Adyen (OTCPK:OTCPK:ADYEY) is a payments company attempting to untangle the Hydra that is the payments industry. Their strategy so far has been to turn the problem on its head—creating a seamless, global solution that integrates an array of critical functions into a single stack, making the merchant and customer experience as simple as possible.
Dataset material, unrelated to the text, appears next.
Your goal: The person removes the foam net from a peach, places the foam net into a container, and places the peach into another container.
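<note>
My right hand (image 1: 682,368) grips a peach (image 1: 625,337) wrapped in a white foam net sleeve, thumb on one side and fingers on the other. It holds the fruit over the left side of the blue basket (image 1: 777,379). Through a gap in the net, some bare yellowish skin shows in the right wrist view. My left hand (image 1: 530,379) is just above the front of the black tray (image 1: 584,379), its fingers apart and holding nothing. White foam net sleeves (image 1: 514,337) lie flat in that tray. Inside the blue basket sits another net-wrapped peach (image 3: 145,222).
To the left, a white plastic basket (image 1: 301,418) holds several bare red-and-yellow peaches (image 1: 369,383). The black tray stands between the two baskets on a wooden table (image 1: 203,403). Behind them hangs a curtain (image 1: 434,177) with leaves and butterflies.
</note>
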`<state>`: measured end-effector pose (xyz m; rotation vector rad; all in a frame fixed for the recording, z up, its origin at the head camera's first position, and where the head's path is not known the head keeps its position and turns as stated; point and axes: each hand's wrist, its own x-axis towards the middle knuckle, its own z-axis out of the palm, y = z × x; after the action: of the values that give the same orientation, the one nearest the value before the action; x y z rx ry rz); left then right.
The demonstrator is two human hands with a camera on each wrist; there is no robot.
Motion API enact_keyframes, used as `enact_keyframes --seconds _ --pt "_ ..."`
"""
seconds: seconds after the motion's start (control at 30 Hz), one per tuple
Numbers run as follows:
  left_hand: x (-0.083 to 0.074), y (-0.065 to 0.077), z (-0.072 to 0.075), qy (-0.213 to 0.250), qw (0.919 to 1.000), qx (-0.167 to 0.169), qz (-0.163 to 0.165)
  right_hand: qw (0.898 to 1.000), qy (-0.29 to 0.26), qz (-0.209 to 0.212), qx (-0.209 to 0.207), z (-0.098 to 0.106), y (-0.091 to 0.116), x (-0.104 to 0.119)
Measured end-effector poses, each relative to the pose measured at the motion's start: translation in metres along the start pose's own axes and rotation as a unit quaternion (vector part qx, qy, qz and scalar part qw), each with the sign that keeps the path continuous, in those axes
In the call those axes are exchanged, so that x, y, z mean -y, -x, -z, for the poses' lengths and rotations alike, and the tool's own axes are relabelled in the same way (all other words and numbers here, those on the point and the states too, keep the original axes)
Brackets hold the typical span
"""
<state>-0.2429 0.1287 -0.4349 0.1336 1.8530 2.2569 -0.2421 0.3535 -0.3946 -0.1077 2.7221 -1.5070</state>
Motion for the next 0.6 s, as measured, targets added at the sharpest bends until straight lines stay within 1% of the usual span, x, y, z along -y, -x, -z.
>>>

The company’s disciplined path to growth has been inimitable, and while the numbers are already quite impressive, the more they scale, the faster the flywheel they’ve developed will continue to turn.
Let’s dive in.
When the Collison brothers were raising money to start Stripe, they were greeted with “this is … a solved problem. Aren’t there already ways to accept money on the internet?”. The truth is diametrically opposed, and for all the technological progress we’ve made as a species in recent years, payments is still an inefficient and immature market that has become increasingly fragmented over the years. Sending money should be as easy as sending a WhatsApp message, but reality stands in stark contrast.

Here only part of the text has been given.